_Aim of the exercise_
Please return the whole listing, character for character.
━━━━━━━━━━━━━━━━
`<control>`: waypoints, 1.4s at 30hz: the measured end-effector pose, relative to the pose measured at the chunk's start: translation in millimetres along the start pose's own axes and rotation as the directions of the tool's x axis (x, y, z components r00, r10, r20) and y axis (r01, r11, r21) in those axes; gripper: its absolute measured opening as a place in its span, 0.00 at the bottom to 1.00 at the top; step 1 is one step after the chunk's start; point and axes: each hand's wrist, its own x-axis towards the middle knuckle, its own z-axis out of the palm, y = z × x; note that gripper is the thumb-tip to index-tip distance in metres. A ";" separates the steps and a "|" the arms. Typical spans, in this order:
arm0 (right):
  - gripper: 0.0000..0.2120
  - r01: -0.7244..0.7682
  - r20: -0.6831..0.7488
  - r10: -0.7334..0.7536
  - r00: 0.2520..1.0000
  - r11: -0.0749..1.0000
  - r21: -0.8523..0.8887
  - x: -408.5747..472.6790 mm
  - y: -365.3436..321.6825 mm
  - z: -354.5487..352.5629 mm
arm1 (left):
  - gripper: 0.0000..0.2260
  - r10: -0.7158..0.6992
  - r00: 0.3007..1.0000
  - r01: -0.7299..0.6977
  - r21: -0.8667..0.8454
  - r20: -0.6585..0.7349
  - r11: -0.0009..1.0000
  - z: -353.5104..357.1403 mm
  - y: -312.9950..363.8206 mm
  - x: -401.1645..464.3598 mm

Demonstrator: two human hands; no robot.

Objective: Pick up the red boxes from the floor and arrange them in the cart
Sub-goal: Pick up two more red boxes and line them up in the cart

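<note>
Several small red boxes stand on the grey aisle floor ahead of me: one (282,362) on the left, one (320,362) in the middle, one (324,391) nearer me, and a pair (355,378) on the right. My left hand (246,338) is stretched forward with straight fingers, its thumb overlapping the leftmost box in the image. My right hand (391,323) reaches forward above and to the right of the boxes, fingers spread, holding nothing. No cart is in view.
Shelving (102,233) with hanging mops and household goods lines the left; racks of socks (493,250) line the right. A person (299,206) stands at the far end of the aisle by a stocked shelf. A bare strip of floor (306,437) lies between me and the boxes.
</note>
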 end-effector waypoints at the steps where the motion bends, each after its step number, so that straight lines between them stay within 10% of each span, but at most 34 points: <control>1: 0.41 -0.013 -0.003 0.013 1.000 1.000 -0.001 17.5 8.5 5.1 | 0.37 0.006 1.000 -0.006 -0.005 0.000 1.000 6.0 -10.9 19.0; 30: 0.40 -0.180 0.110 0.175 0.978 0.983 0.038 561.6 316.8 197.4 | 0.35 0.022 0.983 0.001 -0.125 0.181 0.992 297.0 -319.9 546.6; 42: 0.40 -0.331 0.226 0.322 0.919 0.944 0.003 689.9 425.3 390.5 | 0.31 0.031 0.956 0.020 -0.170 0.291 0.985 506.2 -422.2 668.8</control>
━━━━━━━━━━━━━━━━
_Expected output_
`<control>`: waypoints, 1.4s at 30hz: the measured end-effector pose, relative to the pose measured at the chunk's start: translation in millimetres along the start pose's own axes and rotation as the directions of the tool's x axis (x, y, z components r00, r10, r20) and y axis (r01, r11, r21) in those axes; gripper: its absolute measured opening as a place in its span, 0.00 at the bottom to 1.00 at the top; step 1 is one step after the chunk's start; point and axes: each hand's wrist, its own x-axis towards the middle knuckle, its own z-axis out of the palm, y = z × x; note that gripper is the thumb-tip to index-tip distance in metres. A ";" separates the steps and a "|" the arms. Typical spans, in this order:
arm0 (right):
  - gripper: 0.0000..0.2120
  - r01: -0.7244..0.7682
  - r20: -0.6831..0.7488
  - r10: -0.7334..0.7536
  - r00: 0.2520..1.0000
  - r11: -0.0749..1.0000
  - r21: -0.8523..0.8887
  - x: -408.5747..472.6790 mm
  - y: -365.3436..321.6825 mm
  - z: -354.5487..352.5629 mm
arm1 (left):
  - gripper: 0.0000..0.2260
  - r10: -0.7158..0.6992
  - r00: 0.3007..1.0000
  - r01: -0.7299..0.6977
  - r21: -0.8667..0.8454
  - r20: -0.6585..0.7349
  - r11: -0.0009..1.0000
  - z: -353.5104..357.1403 mm
  - y: -312.9950..363.8206 mm
  - x: -401.1645..464.3598 mm

Demonstrator: two human hands; no robot.

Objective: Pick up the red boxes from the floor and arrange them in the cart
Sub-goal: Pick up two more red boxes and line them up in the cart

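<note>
Several small red boxes stand on the grey aisle floor ahead of me: one (282,362) on the left, one (320,362) in the middle, one (324,391) nearer me, and a pair (355,378) on the right. My left hand (246,338) is stretched forward with straight fingers, its thumb overlapping the leftmost box in the image. My right hand (391,323) reaches forward above and to the right of the boxes, fingers spread, holding nothing. No cart is in view.
Shelving (102,233) with hanging mops and household goods lines the left; racks of socks (493,250) line the right. A person (299,206) stands at the far end of the aisle by a stocked shelf. A bare strip of floor (306,437) lies between me and the boxes.
</note>
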 end-effector waypoints at the steps where the motion bends, each after its step number, so that straight lines between them stay within 10% of each span, but at most 34 points: <control>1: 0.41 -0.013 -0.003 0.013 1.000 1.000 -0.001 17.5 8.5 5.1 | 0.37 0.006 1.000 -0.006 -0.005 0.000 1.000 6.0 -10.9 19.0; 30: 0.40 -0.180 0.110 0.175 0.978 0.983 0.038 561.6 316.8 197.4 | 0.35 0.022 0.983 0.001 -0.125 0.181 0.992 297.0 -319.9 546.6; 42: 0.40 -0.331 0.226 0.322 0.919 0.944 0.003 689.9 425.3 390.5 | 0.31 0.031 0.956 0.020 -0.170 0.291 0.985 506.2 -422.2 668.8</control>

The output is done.